De plus, c’est une perfection dans une chose créée d'être,
et d'être produite par Dieu, car, de toutes les imperfections, la
plus grande est de ne pas être ; et comme le salut et la perfection
de toutes choses sont la volonté de Dieu, si Dieu ne voulait pas
l'existence de telle chose, il s'ensuivrait que le salut et la perfection
de cette chose consisteraient à ne pas être, ce qui est contradictoire
; c'est pourquoi nous nions que Dieu puisse omettre de faire ce qu'il
fait,
(5) ce que quelques-uns prendront pour une imperfection
et un blasphème envers Dieu ; erreur qui vient seulement de ce
qu'ils ne voient pas en quoi consiste la vraie liberté, laquelle
ne peut en aucune façon consister, comme ils se l'imaginent, en
ce que l'on pourrait agir ou ne pas agir à son gré ; mais,
au contraire, la vraie liberté n'est rien autre chose que la première
cause, qui n'est nullement pressée ou contrainte par aucune cause
extérieure, et qui, par sa seule perfection, est cause de toute
perfection : par conséquent, si Dieu pouvait omettre telle action,
il ne serait pas parfait : car pouvoir omettre de faire dans ses œuvres
quelque bien ou perfection est incompatible avec sa nature, puisque cela
impliquerait quelque défaut. Donc, que Dieu soit la seule cause
libre, c'est ce qui résulte non-seulement de ce que nous avons
dit, mais encore de ce qu'il n'y a pas en dehors de lui de cause externe
qui puisse le contraindre ou exercer une pression sur lui : ce qui ne
peut se rencontrer dans les choses créées.

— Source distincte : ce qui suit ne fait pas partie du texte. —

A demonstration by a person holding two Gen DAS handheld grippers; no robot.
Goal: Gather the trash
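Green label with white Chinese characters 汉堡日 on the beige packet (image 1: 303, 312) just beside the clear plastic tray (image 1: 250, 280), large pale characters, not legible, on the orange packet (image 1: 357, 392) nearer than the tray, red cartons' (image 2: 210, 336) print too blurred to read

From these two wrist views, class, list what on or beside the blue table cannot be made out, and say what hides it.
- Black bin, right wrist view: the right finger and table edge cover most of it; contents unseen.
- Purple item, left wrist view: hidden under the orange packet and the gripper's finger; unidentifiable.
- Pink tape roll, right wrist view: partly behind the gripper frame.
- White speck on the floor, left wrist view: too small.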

(6) Contre ce que nous venons de dire, on argumente de
cette manière : le bien n'est bien que parce que Dieu l'a voulu,
et Dieu pourrait faire que le mal devint le bien. C'est comme si l'on
disait que Dieu est Dieu parce qu'il veut être Dieu, et qu'ainsi
il pourrait ne pas être Dieu, ce qui est absurde. En outre, lorsque
les hommes font une action et qu'on leur demande pourquoi ils la font,
ils répondent : Parce que la justice l'exige. Si on leur demande
: Pourquoi la justice ou plutôt la cause première de toutes
les choses justes exige-t-elle telles actions ? ils répondent :
Parce que la justice elle-même le veut. Mais, je le demande, la
justice pourrait-elle renoncer à être juste ? Nullement,
car elle ne serait plus justice ; et quoique ceux qui disent que Dieu
fait toutes les choses qu'il fait parce qu’elles sont bonnes en elles-mêmes
pensent peut-être différer de nous, ils n'en différent
guère en réalité, puisqu'ils supposent quelque chose
avant Dieu, qui l'oblige et l'enchaîne, et en vertu de quoi il désire
que telle chose soit bonne, telle autre juste.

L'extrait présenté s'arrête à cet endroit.